What is being asked:
In the records below, find the line containing "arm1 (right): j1" and the line containing "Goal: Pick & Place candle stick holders"; please repeat exactly the lines from one to the other, both included, and nothing more.

──────

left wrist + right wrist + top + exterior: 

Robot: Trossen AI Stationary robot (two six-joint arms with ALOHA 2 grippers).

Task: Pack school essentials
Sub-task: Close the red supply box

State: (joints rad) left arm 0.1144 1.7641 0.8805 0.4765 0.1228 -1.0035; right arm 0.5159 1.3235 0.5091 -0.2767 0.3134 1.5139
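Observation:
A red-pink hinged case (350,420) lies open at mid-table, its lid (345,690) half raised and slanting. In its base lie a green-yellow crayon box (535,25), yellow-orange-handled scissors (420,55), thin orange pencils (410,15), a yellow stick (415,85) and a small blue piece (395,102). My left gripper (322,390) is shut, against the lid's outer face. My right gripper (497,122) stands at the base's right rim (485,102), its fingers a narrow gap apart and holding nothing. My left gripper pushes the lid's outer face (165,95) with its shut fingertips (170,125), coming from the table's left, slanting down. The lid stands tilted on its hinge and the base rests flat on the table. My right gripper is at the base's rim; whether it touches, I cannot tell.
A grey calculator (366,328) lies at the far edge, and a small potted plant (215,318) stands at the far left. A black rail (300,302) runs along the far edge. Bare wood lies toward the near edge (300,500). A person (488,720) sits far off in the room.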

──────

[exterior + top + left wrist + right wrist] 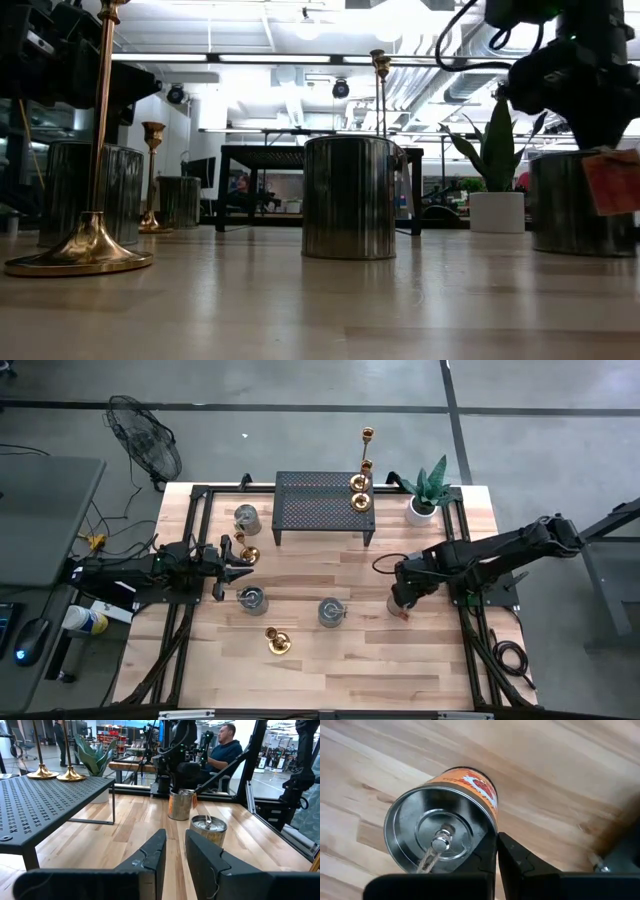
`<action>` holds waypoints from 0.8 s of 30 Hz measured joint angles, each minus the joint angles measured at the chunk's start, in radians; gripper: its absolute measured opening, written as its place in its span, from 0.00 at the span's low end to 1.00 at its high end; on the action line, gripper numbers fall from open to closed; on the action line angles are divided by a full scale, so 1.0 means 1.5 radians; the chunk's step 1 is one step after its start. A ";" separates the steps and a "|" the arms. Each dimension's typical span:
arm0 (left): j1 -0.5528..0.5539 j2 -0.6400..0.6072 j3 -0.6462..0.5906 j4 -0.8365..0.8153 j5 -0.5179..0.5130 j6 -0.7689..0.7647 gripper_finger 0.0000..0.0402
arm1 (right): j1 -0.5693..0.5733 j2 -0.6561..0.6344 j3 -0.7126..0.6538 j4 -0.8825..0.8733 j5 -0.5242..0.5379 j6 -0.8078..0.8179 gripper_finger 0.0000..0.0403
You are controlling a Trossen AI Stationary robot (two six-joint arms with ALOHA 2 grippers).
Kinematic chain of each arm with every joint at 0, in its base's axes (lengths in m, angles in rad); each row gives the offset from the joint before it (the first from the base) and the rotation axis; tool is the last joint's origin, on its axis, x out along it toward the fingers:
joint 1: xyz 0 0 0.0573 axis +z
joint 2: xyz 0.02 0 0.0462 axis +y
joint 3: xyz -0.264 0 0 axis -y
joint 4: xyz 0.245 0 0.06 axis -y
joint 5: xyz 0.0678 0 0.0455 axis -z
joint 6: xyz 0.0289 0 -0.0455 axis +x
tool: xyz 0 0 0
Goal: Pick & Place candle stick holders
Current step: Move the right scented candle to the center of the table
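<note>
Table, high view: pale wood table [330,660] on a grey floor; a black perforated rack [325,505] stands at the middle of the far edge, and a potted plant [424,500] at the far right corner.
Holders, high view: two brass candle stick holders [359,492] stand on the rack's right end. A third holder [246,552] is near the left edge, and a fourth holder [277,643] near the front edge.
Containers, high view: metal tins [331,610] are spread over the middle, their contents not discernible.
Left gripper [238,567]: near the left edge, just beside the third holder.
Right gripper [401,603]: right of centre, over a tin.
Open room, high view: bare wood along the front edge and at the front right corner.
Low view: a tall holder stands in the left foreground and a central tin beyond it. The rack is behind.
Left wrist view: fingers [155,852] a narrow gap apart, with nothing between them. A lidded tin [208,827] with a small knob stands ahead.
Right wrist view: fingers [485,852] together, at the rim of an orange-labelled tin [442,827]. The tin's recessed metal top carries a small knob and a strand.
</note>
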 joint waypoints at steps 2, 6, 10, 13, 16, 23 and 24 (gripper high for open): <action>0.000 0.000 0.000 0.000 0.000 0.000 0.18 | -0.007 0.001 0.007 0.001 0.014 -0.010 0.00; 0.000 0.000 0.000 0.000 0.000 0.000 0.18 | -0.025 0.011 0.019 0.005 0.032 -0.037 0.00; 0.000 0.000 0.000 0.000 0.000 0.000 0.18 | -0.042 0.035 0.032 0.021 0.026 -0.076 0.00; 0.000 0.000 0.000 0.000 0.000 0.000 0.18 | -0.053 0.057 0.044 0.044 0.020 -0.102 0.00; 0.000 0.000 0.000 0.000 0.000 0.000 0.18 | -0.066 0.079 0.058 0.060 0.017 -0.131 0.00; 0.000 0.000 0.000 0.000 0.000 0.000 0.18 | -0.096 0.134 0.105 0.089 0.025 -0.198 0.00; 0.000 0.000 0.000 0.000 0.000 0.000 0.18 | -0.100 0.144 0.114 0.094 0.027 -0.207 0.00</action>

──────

Task response:
arm1 (right): j1 -0.5693..0.5733 j2 -0.6561..0.6344 j3 -0.7126..0.6538 j4 -0.8825..0.8733 j5 -0.5242..0.5379 j6 -0.8078..0.8179 gripper_finger 0.0000..0.0403
You are controlling a Trossen AI Stationary robot (two six-joint arms with ALOHA 2 grippers).
Kinematic chain of each arm with every joint at 0, in its base's axes (lengths in m, angles in rad); each row gives the offset from the joint before it (the first from the base) and the rotation axis; tool is the last joint's origin, on its axis, x out along it toward the fingers:
joint 1: xyz 0 0 0.0573 axis +z
joint 2: xyz 0.02 0 0.0462 axis +y
joint 3: xyz -0.264 0 0 axis -y
joint 4: xyz 0.245 0 0.06 axis -y
joint 5: xyz 0.0678 0 0.0455 axis -z
joint 6: xyz 0.0289 0 -0.0455 axis +x
tool: xyz 0 0 0
Goal: Pick & Place candle stick holders

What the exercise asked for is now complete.